Problem to solve => Copy, from the data below, each line that has the word "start".

Recorded data =>
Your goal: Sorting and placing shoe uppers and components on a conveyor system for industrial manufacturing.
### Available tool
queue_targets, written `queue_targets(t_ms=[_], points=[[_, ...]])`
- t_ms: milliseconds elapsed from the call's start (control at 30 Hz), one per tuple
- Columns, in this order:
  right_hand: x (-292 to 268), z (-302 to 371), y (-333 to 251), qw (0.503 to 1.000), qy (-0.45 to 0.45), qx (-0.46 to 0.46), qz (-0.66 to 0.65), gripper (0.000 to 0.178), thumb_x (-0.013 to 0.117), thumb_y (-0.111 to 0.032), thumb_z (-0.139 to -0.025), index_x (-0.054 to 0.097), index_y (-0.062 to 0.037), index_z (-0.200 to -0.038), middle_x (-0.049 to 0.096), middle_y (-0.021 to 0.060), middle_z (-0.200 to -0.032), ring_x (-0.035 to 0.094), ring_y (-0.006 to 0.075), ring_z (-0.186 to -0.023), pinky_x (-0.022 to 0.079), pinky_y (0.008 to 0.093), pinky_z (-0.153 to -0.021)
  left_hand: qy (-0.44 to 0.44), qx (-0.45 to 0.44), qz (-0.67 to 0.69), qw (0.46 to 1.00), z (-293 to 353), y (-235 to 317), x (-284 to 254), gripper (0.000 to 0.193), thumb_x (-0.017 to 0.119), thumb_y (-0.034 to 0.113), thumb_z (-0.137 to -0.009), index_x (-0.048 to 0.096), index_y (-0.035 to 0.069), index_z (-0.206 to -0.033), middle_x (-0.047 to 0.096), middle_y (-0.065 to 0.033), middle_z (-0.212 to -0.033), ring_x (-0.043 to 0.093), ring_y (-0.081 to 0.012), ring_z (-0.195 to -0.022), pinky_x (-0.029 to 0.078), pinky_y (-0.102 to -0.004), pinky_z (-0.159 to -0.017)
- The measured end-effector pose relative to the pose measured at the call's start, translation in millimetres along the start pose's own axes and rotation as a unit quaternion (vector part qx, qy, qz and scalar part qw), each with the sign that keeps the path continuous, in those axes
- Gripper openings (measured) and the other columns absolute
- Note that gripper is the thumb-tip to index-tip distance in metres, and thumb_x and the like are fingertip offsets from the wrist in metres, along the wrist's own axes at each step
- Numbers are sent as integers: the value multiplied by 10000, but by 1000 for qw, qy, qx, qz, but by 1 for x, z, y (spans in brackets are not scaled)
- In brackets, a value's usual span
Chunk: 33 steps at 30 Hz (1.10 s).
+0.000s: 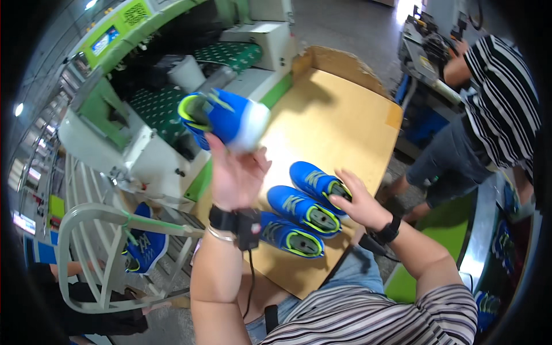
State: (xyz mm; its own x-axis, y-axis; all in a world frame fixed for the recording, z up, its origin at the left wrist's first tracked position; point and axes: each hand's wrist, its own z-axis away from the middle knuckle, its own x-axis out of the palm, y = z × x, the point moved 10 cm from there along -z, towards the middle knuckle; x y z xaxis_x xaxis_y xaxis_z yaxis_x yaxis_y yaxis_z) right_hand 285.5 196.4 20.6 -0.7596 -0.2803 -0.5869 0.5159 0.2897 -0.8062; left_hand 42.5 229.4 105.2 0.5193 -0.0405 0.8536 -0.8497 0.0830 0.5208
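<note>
My left hand (237, 175) holds up a blue sneaker (227, 118) with a white sole and yellow-green lining, blurred at the sole. The thumb is by its heel and the other fingers are beneath. On the tan tabletop (345, 115) three blue sneakers lie side by side, openings toward me: a right one (307, 175), a middle one (287, 202) and a near-left one (273, 225). My right hand (363, 202) is at the heel of the right one, thumb and fingers stretched apart around its collar. Whether it grips the shoe is hard to tell.
A white and green machine (138, 161) with a dotted green bed stands left of the table. A grey metal rack (98, 213) with another blue sneaker (148, 244) is at lower left. Torn cardboard (345, 60) edges the far side. A co-worker (497, 86) works at right.
</note>
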Motion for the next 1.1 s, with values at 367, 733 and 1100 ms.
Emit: queue_targets(t_ms=[367, 733, 1100], points=[[14, 9, 16, 999, 33, 4, 29, 732, 722, -84, -853, 362, -39, -1489, 524, 253, -1357, 505, 409, -1279, 406, 426, -1096, 44, 97, 288, 952, -75, 113, -36, 1151, 537, 751, -859, 34, 4, -1574, 68, -327, -1599, 73, -478, -1503, 165, -609, -1217], [18, 7, 11, 999, 25, -12, 17, 735, 707, -61, -862, 340, -27, -1497, 492, 242, -1393, 478, 385, -1322, 376, 409, -1123, 192, 239, 278, 910, -80, 89, -81, 1049, 628, 642, -884, 118, 8, -1547, 162, -187, -1592, 218, -372, -1484, 227, -683, -1160], [16, 9, 14, 999, 25, -10, 28, 732, 708, -56, -863, 338, -12, -1493, 493, 242, -1383, 483, 382, -1314, 381, 402, -1117, 56, 79, -4, 995, -51, 91, -32, 838, 359, 759, -937, 451, 65, -1398, 579, -196, -1283, 562, -406, -1168, 422, -625, -1059]])
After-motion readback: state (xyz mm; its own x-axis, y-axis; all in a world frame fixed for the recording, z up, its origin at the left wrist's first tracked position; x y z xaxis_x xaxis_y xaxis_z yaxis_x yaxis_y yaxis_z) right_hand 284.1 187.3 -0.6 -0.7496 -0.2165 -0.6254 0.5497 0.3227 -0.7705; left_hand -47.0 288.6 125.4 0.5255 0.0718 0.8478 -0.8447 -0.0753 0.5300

Completed exercise =>
- t_ms: milliseconds elapsed from the call's start (control at 30 Hz), one per tuple
- The measured end-effector pose relative to the pose measured at the call's start, translation in millimetres along the start pose's own axes and rotation as a unit quaternion (vector part qx, qy, qz and scalar part qw), each with the sign that keeps the path continuous, in those axes

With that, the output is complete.